All this talk of tuning your 1911 to ensure it runs reliably is bunk. As a US Army trained Armorer with 350 Colt 1911s to take care of as well as over 300 M14s and a raft of light and heavy MGs, I can tell you that reliability is Number 1, first and foremost.
I know how to tune 1911s so they run well and as I said above, the 2 'NM' s/n, Forged Frame and Slide, Springfields I've got are gems. And they were both gems new out of the box too. The only thing I've had to do to either of them was to replace the grip to remove Springfield's logo. All I do is lube them and shoot them and they never fail.
The Range Officer is as accurate as any non-race gun 1911 I've seen and most importantly, it always runs. It feeds anything I feed it, anything. And that includes light loads, full power loads, ball, lead, coated lead, HPs and even the dreaded Speer 200grn 'Flying Ashtray' bullets.
Speer developed a HP with a hole that is huge way back in the 60's and it soon was found to choke almost every 1911 that tried to feed it until they got worked to accept them.
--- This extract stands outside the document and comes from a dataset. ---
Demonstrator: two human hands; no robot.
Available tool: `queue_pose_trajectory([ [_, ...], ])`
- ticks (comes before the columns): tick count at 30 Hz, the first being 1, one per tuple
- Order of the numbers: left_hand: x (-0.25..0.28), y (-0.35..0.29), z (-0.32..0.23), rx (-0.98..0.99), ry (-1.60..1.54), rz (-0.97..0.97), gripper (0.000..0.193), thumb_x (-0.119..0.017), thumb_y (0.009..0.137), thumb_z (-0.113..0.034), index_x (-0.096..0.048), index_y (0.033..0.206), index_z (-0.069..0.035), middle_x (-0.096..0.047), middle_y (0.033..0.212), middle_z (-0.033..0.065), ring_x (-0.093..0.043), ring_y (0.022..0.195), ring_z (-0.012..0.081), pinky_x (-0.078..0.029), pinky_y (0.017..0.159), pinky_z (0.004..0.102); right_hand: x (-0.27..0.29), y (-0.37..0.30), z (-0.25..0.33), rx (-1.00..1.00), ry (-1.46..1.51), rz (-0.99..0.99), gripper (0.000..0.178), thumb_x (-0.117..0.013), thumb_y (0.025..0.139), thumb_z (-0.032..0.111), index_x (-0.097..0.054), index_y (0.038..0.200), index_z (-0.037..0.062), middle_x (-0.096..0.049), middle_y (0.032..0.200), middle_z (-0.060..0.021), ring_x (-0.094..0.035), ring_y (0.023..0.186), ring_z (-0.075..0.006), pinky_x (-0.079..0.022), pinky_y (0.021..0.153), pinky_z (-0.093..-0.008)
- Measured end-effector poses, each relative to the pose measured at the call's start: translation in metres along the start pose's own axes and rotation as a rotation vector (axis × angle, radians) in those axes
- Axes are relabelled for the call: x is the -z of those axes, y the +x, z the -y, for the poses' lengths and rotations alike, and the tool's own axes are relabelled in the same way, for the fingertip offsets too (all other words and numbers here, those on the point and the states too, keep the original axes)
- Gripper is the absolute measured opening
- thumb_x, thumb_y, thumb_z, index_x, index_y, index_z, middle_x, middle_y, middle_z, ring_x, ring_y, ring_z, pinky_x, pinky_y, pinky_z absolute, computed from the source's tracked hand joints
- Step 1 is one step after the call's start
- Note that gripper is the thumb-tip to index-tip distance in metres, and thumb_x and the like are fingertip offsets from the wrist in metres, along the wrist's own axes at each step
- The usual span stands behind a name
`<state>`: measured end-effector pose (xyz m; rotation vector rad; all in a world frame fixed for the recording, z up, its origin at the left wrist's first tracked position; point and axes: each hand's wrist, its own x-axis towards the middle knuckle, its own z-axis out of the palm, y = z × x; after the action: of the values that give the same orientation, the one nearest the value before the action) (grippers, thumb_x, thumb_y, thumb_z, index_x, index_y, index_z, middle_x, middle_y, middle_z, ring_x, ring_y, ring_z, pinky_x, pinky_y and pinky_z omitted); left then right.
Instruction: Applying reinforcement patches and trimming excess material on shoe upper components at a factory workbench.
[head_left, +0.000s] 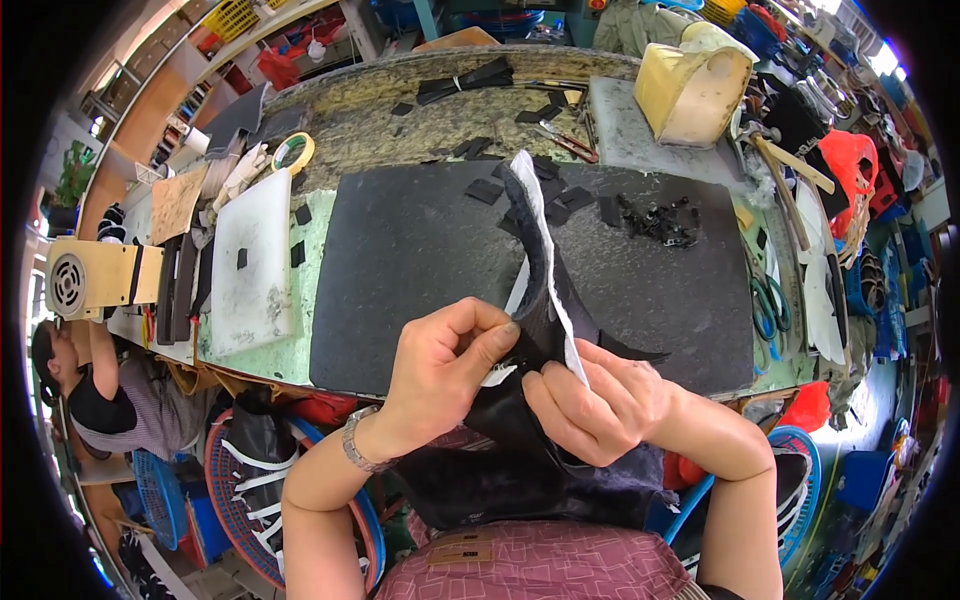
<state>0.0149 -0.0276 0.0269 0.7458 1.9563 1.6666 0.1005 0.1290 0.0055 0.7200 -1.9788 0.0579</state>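
Note:
Both my hands hold a black leather-like piece (572, 300) with a ragged white lining edge, upright above the black work mat (400, 260). It looks like a boot or shoe upper, its dark fuzzy inner side partly showing. My left hand (440, 365) is closed, thumb and forefinger pinching the piece near its lower fold. The fingers of my right hand (605, 400) are wrapped round its right side beside the white edge. Between the hands the folded part is partly hidden by my fingers. More black material (440, 495) hangs down over my lap.
On the mat lie black scraps (484, 190) and a heap of small black pieces (660, 222). Around it are a yellowish block (690, 95), a tape roll (293, 152), a white board (255, 270) and scissors (770, 305). Baskets (216, 500) stand below; a person (130, 400) works at left.

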Motion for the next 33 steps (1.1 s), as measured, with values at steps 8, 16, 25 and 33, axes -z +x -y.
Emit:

Both of my Springers, new out of the box with only an initial cleaning, ran 2 mags full of them without either one having any issue at all.
They are my test bullets for feeding a 45. If it will feed them, it will feed anything! In fact, it was a few years into shooting them before I had my first failure to feed in either pistol and it turned out that the round was at fault in that the case mouth was damaged and bent over prohibiting the rd from loading into anything.
You can spend a ton on a 1911 and be happy looking at it or spend less on a Springfield Range Officer, Loaded, etc., and spend the money you save on ammo so you learn how to shoot it well. In the end, the choice is yours, however, a gun isn't necessarily supposed to be pretty, it's supposed to work . . . every time.